Business Continuity Plan
No business continuity or disaster recovery plan can tackle every possible event or set of circumstances and, for that reason, both business continuity and disaster recovery should evolve continuously. The following steps are helpful for creating and strengthening your business continuity plans. Keep in mind that the business continuity plan will be the foundation for disaster recovery implementation.
- Step 1: Prepare before Planning – Gather information about key personnel, customers, facilities, operating procedures, etc. If the business depends on it for anything critical to operations, it should be included.

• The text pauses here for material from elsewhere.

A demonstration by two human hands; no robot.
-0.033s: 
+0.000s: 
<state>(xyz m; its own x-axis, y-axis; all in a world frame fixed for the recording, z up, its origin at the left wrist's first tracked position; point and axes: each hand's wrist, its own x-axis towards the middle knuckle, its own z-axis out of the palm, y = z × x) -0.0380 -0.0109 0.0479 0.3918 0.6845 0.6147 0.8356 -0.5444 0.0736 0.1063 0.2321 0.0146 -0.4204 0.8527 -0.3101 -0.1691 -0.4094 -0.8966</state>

- Step 2: Define objectives – The business continuity plan requires a set of objectives, which align with the company’s core mission, based on an assessment of possible disruptions.
- Step 3: Identify potential threats – Determine priorities and estimate the potential duration of likely threats based on the organization’s locations and circumstances.
- Step 4: Business continuity strategies – A BC plan should always include ways to minimize business impacts before, during, and after recovery from disruption.
- Step 5: Secure teams and tasks – Establish a line of succession with alternate members or teams should the primary ones be unavailable.
- Step 6: Test the plan – Use scheduled power outages or major upgrades as a chance to test the plan. Some tests could also occur unannounced.
- Step 7: Enhance the plan – Adjust, update, or otherwise maintain the plan based on what you learned during the tests and actual disruptions.
Disaster Recovery Plan
The disaster recovery planner should recognize the distinction between failures and disasters as they evaluate the different solutions needed for high availability (HA) and disaster recovery. A key distinction involves the location of redundant resources and whether you want to failover operation to them or simply make a copy (replication) of them. You can recover from a failure by using clustering software to failover application operation from a primary server node to a secondary server node over a LAN. On the other hand, recovering from a disaster requires more geographic separation typically over a Wide Area Network.
Advanced failover clustering environments use failover and replication in unison to ensure application operation moves to a remote node and continues to operate using up-to-date storage data located in a geographically distant node.
These facts lead to differences in the Recovery Time Objectives (RTO) and Recovery Point Objectives (RPO) established for high availability and disaster recovery purposes. RTO is the maximum tolerable length of time of an outage. RPO is the amount of data that you can afford to lose in the event of an outage. Critical applications have low RTOs, normally of a few seconds, and RPOs of zero.
Disaster Recovery Options
Understanding the factors mentioned in the previous section, IT and database administrators have a wide range of options when choosing disaster recovery solutions for applications.
While HA and DR are different, it is possible and preferable to add disaster recovery to an existing high availability configuration. There are two popular options for combining high availability and disaster recovery solutions for SQL Server: SQL Server’s own Always On Availability Groups feature and purpose-built failover clustering software.
Always On Availability Groups (AOAG) in SQL Server delivers rapid, automatic failovers for HA, and protects against widespread disasters with minimal or no data loss. However, AOAG is not available in SQL Server Standard Edition. It requires the more expensive SQL Server Enterprise Edition and does not protect applications other than SQL Server.
Purpose-built failover clustering solutions support virtually all applications running on Windows Server and Linux in public, private, and hybrid clouds. Implemented entirely in software, they include real-time data replication, continuous monitoring for detecting failures, and customizable policies for failover and failback. Advanced clustering solutions include application-specific recovery kits designed to simplify the complexity of configuration and ensure reliable failovers in compliance with application best practices.
Adding Disaster Recovery to a High Availability Failover Cluster
Any application that requires high availability also needs the ability to recover from a widespread disaster. One way is to add data protection to an existing HA failover cluster. A combined solution is easier to manage and test and more easily facilitates routine hardware and software upgrades.
The cluster can include two SQL Server nodes configured in two different availability zones in a public cloud or one node on-premises and with a second in the cloud. Local storage data is replicated from the primary node to the secondary, geographically distant node.
Using a purpose-built failover clustering solution can increase costs. But that cost is easily offset by the cost of downtime, the more expensive SQL Server Enterprise Edition, and the added labor cost of complex maintenance.